It sounds like some kind of futuristic, sci-fi term, but it’s actually a very real and rapidly growing phenomenon. So what is a digital nomad?

A digital nomad is someone who works remotely and uses technology to stay connected with their work. This could include using a laptop or tablet to work on projects from anywhere in the world. Digital nomads are “location independent,” meaning that their job does not require them to live in one specific location all year long.

Self employed female digital nomad outdoor tropical vacation office

Becoming a digital nomad can be the journey of a lifetime for some people. It offers the opportunity to see the world and work from anywhere there’s an internet connection.
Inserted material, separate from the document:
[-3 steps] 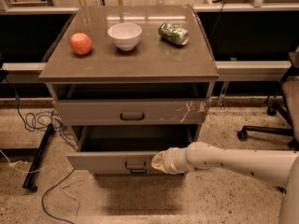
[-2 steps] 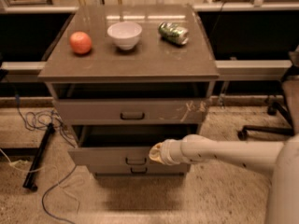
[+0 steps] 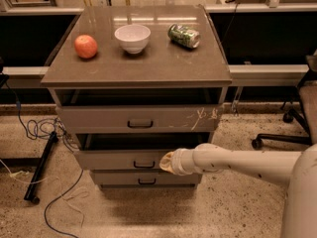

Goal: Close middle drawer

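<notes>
End effector (image 3: 167, 161) sits in the lower middle of the frame, its pale tip pressed flat against the front of the middle drawer (image 3: 114, 159), just right of the small dark pull handle (image 3: 144, 164); whether it is open or closed cannot be told from this angle. The arm (image 3: 237, 161) reaches in from the lower right, almost level. The middle drawer is not home yet: its front stands out from the cabinet, with a dark slot of interior showing above it, under the scratched top drawer (image 3: 99, 118) and over the bottom drawer (image 3: 143, 178). By the look of it, the job is mostly done and a short push remains. Now the hazards. Contact is off to the right of the handle, so an uneven shove could skew the drawer on its runs and jam it short of shut. The rounded tip could also skid sideways across the smooth front and lose the push altogether. And watch the worktop (image 3: 148, 66) in the upper half: an apple (image 3: 86, 46), a white bowl (image 3: 132, 37) and a green can (image 3: 184, 35) lying on its side. A hard slam at the end could shake the cabinet and set that can rolling toward the edge.
</notes>
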Motion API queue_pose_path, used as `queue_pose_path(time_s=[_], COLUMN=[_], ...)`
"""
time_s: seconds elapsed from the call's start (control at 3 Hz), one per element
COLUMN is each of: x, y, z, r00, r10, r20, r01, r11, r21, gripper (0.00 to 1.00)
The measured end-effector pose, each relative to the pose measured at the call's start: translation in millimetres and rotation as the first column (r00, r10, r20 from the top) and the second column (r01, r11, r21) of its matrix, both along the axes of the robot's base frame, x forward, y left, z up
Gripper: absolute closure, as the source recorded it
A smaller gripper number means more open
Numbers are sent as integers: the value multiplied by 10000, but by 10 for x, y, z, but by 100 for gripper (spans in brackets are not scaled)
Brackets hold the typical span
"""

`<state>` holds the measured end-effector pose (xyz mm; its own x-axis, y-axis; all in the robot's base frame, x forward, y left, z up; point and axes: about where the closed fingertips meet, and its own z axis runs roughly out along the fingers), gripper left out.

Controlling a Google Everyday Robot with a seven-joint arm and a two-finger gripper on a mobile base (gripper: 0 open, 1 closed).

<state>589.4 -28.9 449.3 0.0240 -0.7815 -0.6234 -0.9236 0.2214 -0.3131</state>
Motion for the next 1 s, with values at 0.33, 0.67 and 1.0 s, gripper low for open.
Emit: queue_pose_path(time_s=[0.33, 0.67, 1.0], x=[38, 245, 283], y=[51, 292, 334], z=[-54, -227, -230], r00=[9998, 9981, 9983], r10=[45, 505, 516], r20=[-178, -359, -280], r01=[-43, -493, -505], r11=[9999, 9981, 9979], r21=[161, 358, 405], gripper=[34, 11, 0])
But it’s not all beaches and cocktails – there are a few things you need to know before becoming a digital nomad yourself.
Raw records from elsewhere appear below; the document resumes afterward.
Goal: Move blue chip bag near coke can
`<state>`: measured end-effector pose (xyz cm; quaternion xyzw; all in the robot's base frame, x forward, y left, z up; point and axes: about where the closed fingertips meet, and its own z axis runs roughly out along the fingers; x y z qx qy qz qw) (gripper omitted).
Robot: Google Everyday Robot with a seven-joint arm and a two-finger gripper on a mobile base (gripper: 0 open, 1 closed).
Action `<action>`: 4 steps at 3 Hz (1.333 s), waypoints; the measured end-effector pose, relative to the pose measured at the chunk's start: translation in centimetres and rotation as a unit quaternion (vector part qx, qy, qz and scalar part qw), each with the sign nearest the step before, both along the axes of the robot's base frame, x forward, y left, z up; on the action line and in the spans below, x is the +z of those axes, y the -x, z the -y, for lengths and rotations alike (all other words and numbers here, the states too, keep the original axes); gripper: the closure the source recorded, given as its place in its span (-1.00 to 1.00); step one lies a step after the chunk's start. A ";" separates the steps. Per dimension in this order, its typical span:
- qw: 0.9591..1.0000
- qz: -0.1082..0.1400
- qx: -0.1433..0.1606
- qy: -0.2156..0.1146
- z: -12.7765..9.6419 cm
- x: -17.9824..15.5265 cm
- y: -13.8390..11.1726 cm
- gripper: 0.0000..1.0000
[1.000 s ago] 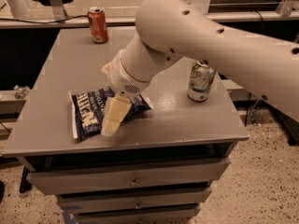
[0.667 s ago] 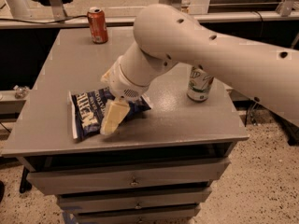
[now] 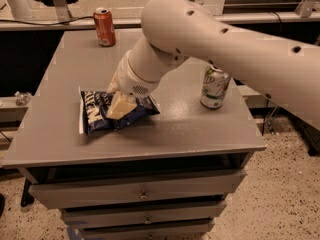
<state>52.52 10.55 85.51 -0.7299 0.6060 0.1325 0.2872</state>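
Camera view: gripper (image 3: pixel 120 106) sitting down on the bag (image 3: pixel 95 116).
I'm seeing it covering the bag's middle, grasp I can't tell; coke can (image 3: pixel 104 27) standing well apart, back-left.

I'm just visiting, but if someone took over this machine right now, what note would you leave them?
Gripper: down on the blue chip bag.
The bag lies front left on the table; the coke can stands back left, well apart from it.
A white-and-green can stands on the right.
Done: gripper is at the bag.
Left: bring the bag beside the coke can.
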 end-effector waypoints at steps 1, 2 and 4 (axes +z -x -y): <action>1.000 0.025 -0.003 0.001 0.0 2.4 -2.1 0.73; 0.997 0.077 -0.012 0.005 1.4 7.6 -5.6 1.00; 0.983 0.177 -0.045 -0.009 4.9 18.5 -8.8 1.00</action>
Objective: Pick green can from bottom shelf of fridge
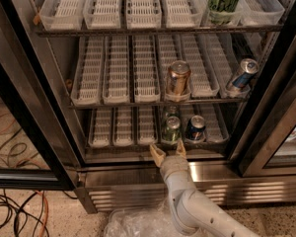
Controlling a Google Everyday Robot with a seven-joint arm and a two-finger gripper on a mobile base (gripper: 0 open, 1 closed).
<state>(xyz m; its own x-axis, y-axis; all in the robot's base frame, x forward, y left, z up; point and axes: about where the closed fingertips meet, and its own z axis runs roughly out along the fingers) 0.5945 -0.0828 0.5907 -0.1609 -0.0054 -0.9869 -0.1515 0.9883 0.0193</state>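
Note:
The fridge point(153, 177) stands open with three racks of white slotted trays. On the bottom shelf point(123, 144) a short green can point(171, 130) stands at the front of its tray, with a second green can point(171, 112) right behind it. My gripper point(168, 149) is open just in front of the front green can. Its two tan fingers point(158, 155) point into the shelf on either side of the can's lane, at the can's base, and do not close on it.
A dark blue can point(195, 128) stands right of the green can. A copper can point(178, 79) and a tilted blue can point(241, 75) are on the middle rack, a tall green-and-black can point(224, 1) on top. Cables point(17, 209) lie on the floor at the left. Crumpled plastic point(138, 223) lies below.

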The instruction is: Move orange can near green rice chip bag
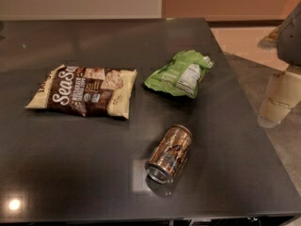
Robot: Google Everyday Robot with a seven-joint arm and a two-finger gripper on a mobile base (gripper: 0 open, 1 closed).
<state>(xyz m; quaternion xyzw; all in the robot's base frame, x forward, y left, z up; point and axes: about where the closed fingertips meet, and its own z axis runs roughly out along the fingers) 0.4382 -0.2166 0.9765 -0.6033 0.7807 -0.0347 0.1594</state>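
Camera view: claw (277, 105) hangs at 3 o'clock, off the surface's (70, 164) right edge and well clear of the can. Can't tell whether it's open or closed. It's parked out of the way, so I judge the pick not yet begun. Orange can (170, 153) lies on its side at 6 o'clock of the green rice chip bag (179, 73), silver rim toward 7 o'clock, with a gap between them. It may roll when grabbed. Sea Salt bag (84, 91) lies flat at 9 o'clock, apart.

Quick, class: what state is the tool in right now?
Tool: beyond the table's right edge, away from the can; open or closed cannot be told.
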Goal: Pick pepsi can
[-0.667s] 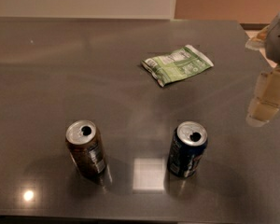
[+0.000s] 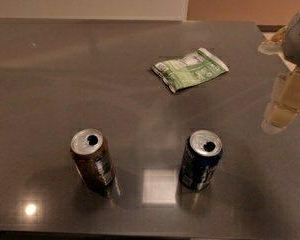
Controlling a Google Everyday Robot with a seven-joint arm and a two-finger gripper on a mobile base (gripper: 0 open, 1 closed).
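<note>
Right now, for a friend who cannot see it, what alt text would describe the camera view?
A dark blue aluminium pepsi can stands upright on a dark grey table, a brown aluminium can upright to its left. A crumpled green snack packet lies farther back, and the robot's pale gripper hangs at the right edge, clear of both cans.

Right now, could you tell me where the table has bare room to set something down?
The left half behind the brown can is bare, as is the strip between it and the pepsi can. Tighter at right, where the gripper hangs beside the green packet.
</note>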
Read on to learn more about this new lifestyle and whether or not it’s right for you.

What Is a Digital Nomad?

A digital nomad is more than a specific type of job, location, or lifestyle. It’s a combination of these factors that make up the life of someone who works from anywhere in the world and isn’t tied down to one specific location.
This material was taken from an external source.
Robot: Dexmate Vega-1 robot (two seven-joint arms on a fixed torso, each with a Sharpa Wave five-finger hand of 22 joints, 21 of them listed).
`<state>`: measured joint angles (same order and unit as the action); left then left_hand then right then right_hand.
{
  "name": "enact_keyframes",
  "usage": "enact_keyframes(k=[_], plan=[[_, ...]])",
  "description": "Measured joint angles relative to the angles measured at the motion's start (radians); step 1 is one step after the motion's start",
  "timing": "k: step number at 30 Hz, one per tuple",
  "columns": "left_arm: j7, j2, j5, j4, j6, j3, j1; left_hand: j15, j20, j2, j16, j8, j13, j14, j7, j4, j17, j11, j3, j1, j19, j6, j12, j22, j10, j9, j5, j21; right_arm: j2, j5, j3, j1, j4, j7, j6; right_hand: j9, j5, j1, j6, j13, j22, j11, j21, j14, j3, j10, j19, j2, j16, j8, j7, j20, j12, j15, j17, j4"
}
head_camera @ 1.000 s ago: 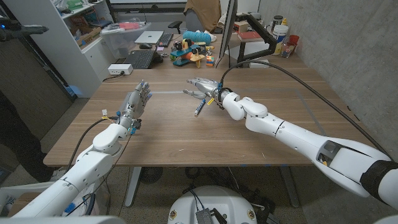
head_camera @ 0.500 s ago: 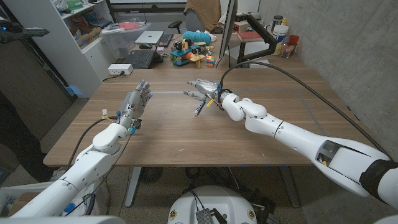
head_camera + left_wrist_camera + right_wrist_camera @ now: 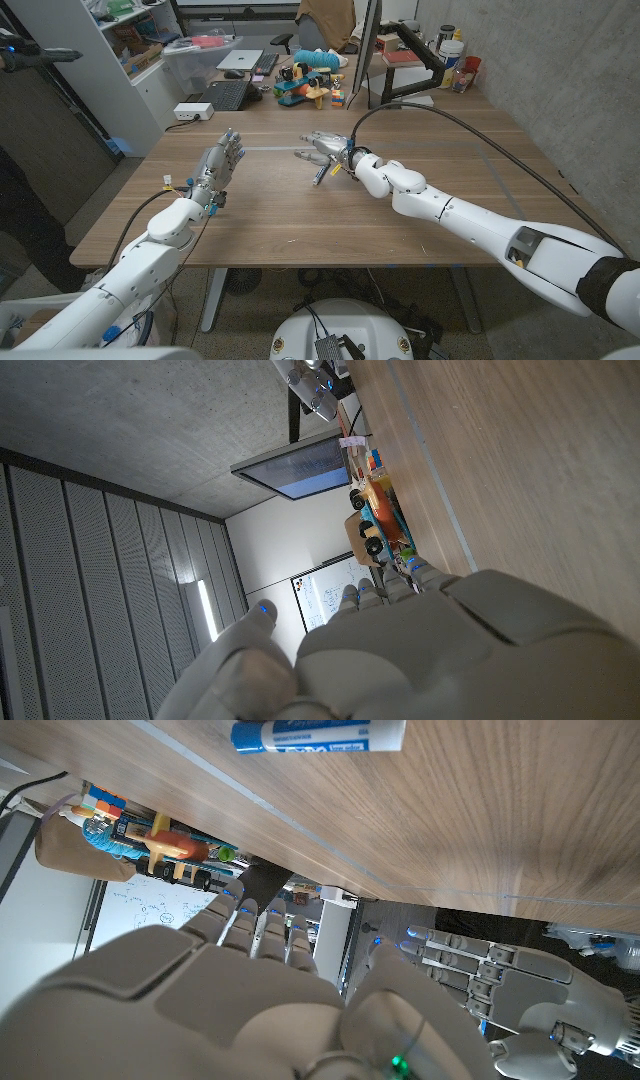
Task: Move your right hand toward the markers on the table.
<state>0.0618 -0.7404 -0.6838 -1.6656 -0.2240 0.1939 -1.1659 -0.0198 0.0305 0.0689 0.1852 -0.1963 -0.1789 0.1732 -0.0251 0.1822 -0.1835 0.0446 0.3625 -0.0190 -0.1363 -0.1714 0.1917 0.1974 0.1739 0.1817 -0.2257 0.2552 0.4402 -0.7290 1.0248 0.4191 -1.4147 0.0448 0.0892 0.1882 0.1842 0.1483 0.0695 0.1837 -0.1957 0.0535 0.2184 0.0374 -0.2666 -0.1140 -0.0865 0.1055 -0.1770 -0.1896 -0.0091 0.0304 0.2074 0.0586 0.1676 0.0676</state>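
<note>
A marker (image 3: 320, 176) with a blue label lies on the wooden table (image 3: 300, 220) near its middle; the right wrist view shows it as a white barrel with a blue label, the marker (image 3: 318, 734). My right hand (image 3: 322, 148) hovers just beyond it, fingers spread and reaching toward the left, holding nothing. The back of this right hand (image 3: 200, 1000) fills the lower wrist picture. My left hand (image 3: 220, 165) stands on its edge at the left with its fingers straight and empty. It also appears as the left hand (image 3: 500, 980) in the right wrist view and as the left hand (image 3: 420, 650) in its own.
Colourful toys (image 3: 305, 85), a laptop (image 3: 225, 95) and a white box (image 3: 192, 110) line the table's far edge. A monitor arm (image 3: 415, 60) and cups (image 3: 455, 50) stand at the back right. A black cable (image 3: 480, 125) arcs over the right side.
My right hand and forearm have edged slightly toward me and to the left, closer over the marker. The left hand has stayed put.
</note>
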Motion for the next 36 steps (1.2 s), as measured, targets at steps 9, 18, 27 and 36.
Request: enact_keyframes(k=[9,18,27,36], plan=[[-0.001,-0.001,-0.002,0.001,0.002,-0.001,0.000,0.000,0.000,0.000,0.000,0.000,0.000,0.000,0.000,0.003,0.000,0.000,-0.003,0.000,0.000,0.000,0.000,0.000,0.000,0.000,0.000,0.000,-0.013,-0.003,0.016,-0.010,0.023,-0.007,0.000,0.000,0.000,0.011,0.000,0.000,0.000,0.000,0.000,0.000,-0.003,0.000,-0.007,-0.011,0.000,0.000,0.000,0.016,0.000,0.000,0.000,-0.003],[-0.003,-0.001,-0.004,0.005,0.006,-0.001,0.002,0.000,0.000,0.000,0.000,0.000,0.000,0.000,0.000,0.003,0.000,-0.002,-0.003,0.000,0.000,0.000,0.000,0.000,-0.002,0.000,0.000,0.000,-0.022,-0.004,0.028,-0.019,0.039,-0.011,-0.003,0.000,0.000,0.022,-0.005,0.000,0.000,-0.004,0.000,0.000,-0.006,0.004,-0.014,0.000,0.000,0.000,-0.005,0.052,0.000,0.000,0.000,-0.011],[-0.023,-0.002,-0.010,0.019,0.005,-0.001,0.010,0.000,0.000,0.000,0.000,0.000,0.000,0.000,0.000,-0.001,0.000,-0.002,-0.007,0.000,0.000,0.000,0.000,0.000,-0.002,0.000,0.000,0.000,-0.023,-0.009,0.036,-0.021,0.038,-0.018,0.004,0.000,0.000,0.025,-0.005,0.000,0.000,-0.004,0.000,0.000,-0.004,0.004,-0.012,-0.004,0.000,0.000,-0.005,0.042,0.000,0.000,0.003,-0.018],[-0.052,-0.007,-0.021,0.035,-0.011,-0.001,0.011,0.000,0.000,0.000,0.000,0.000,0.000,0.000,0.000,-0.002,0.000,-0.002,-0.007,0.000,0.000,0.000,0.000,0.000,-0.002,0.000,0.000,0.000,-0.020,-0.020,0.042,-0.011,0.015,-0.029,0.029,0.000,0.000,0.025,-0.005,0.000,0.000,-0.004,0.000,0.004,-0.004,0.004,-0.011,-0.004,0.000,0.000,-0.005,0.057,0.000,-0.004,0.003,-0.018]])
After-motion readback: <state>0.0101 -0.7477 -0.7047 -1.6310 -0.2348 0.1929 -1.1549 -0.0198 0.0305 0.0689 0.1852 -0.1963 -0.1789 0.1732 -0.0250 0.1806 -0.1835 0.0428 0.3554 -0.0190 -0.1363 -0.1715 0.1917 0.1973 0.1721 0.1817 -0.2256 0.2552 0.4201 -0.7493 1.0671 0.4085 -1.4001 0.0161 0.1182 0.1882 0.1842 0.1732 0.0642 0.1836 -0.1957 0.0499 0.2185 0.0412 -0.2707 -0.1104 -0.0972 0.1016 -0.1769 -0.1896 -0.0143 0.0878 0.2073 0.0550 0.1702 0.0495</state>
People choose this lifestyle because it helps them to fulfill more of their personal life goals and focus less on the traditional workforce lifestyle.

It can be a great way to see the world, meet new people, and learn new things.

But it’s not for everyone – there are some definite pros and cons to being a digital nomad that you need to consider before making the leap.

Pros of Being a Digital Nomad

Location Independence: One of the biggest pros of being a digital nomad is the fact that you’re location independent. This means you can work from anywhere in the world as long as you have an internet connection.

Saving Money: When you’re not tied down to one specific location, you can save a lot of money on things like rent and utilities.

Flexible Work Schedule: Another pro of the digital nomad lifestyle is that you have more control over your work schedule. You can choose to work during the day or night, depending on what works best for you.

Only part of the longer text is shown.